Hardware Acceleration for DBMS Machine Learning Scoring: Is It Worth the Overheads?

International Symposium on Performance Analysis of Systems and Software (ISPASS) |

Published by IEEE

Query processing for data analytics with machine learning scoring involves executing heterogeneous operations in a pipelined fashion. Hardware acceleration is one approach to improve the pipeline performance and free up processor resources by offloading computations to the accelerators. However, the performance benefits of accelerators can be limited by the compute and data offloading overheads.
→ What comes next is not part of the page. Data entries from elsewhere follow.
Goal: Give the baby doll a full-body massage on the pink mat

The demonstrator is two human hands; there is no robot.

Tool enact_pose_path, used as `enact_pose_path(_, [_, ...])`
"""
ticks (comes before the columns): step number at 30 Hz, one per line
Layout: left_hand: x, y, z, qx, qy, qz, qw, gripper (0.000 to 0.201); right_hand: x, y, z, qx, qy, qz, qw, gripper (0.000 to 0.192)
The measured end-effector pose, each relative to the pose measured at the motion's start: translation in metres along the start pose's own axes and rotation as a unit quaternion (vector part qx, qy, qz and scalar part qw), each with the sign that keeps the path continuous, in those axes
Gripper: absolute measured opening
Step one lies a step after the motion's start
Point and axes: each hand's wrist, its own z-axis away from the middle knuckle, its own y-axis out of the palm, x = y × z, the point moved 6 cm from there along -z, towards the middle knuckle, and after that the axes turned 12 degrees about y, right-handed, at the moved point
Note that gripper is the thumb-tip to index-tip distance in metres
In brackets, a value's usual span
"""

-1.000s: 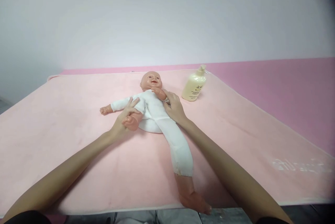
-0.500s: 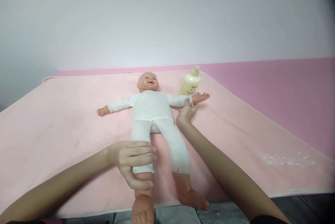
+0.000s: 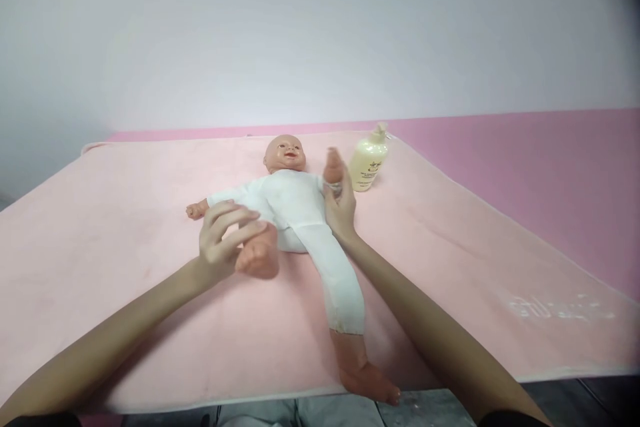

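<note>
A baby doll point(image 3: 300, 200) with a white cloth body lies face up, its head toward the far side. My left hand point(image 3: 223, 240) is closed round the leg on the left, which is bent up so that the foot point(image 3: 259, 254) points toward me. My right hand point(image 3: 343, 207) grips the forearm on the right, and the doll's hand point(image 3: 333, 164) sticks up above my fingers. The other leg point(image 3: 345, 294) lies stretched toward the near edge. Just beyond my right hand stands a pale yellow pump bottle point(image 3: 369, 162).
Under the doll is a pale pink towel point(image 3: 125, 227) with white lettering point(image 3: 560, 307) at the right. A brighter pink surface point(image 3: 540, 174) shows past its edge. A white wall panel point(image 3: 320, 34) rises behind.
My left hand has lifted and bent the doll's left-side leg up toward its belly. My right hand has raised the right-side arm inward from lying outstretched. The bottle stands as before.
</note>
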Motion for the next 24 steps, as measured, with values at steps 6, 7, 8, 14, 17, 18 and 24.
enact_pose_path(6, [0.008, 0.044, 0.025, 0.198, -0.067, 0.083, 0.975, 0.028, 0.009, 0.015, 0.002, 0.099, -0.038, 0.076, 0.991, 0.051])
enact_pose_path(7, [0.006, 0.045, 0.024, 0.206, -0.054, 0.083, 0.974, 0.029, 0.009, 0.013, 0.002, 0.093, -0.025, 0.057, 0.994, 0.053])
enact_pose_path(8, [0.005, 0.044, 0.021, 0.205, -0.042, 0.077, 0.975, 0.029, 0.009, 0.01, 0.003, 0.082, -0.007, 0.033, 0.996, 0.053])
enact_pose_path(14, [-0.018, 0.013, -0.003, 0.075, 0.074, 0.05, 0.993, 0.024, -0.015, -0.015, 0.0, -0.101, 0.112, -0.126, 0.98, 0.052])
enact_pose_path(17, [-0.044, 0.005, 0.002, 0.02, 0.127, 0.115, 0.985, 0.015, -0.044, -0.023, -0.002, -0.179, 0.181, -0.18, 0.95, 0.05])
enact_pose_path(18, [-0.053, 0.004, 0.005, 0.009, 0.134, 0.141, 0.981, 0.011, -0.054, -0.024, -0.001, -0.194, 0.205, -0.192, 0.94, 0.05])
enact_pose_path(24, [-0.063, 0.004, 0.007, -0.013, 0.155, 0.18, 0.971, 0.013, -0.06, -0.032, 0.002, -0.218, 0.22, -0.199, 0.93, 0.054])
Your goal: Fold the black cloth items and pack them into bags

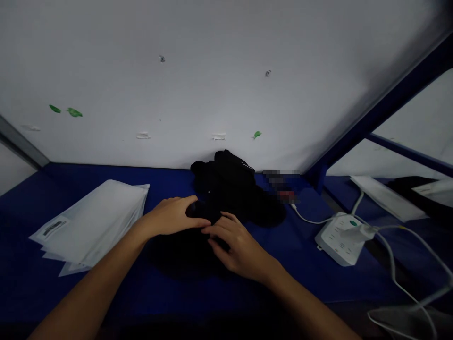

Although prior works have studied acceleration opportunities, including with accelerators for machine learning operations, an end-to-end application performance analysis has not been well studied, particularly for data analytics and model scoring pipelines. In this paper, we study speedups and overheads of using PCIe-based hardware accelerators in such pipelines. In particular, we analyze the effectiveness of using GPUs and FPGAs to accelerate scoring for random forest, a popular machine learning model, on tabular input data obtained from Microsoft SQL Server. We observe that the offloading decision as well as the choice of the optimal hardware backend should depend at least on the model complexity (e.g., number of features and tree depth), the scoring data size, and the overheads associated with data movement and invocation of the pipeline stages. We also highlight potential future research explorations based on our findings.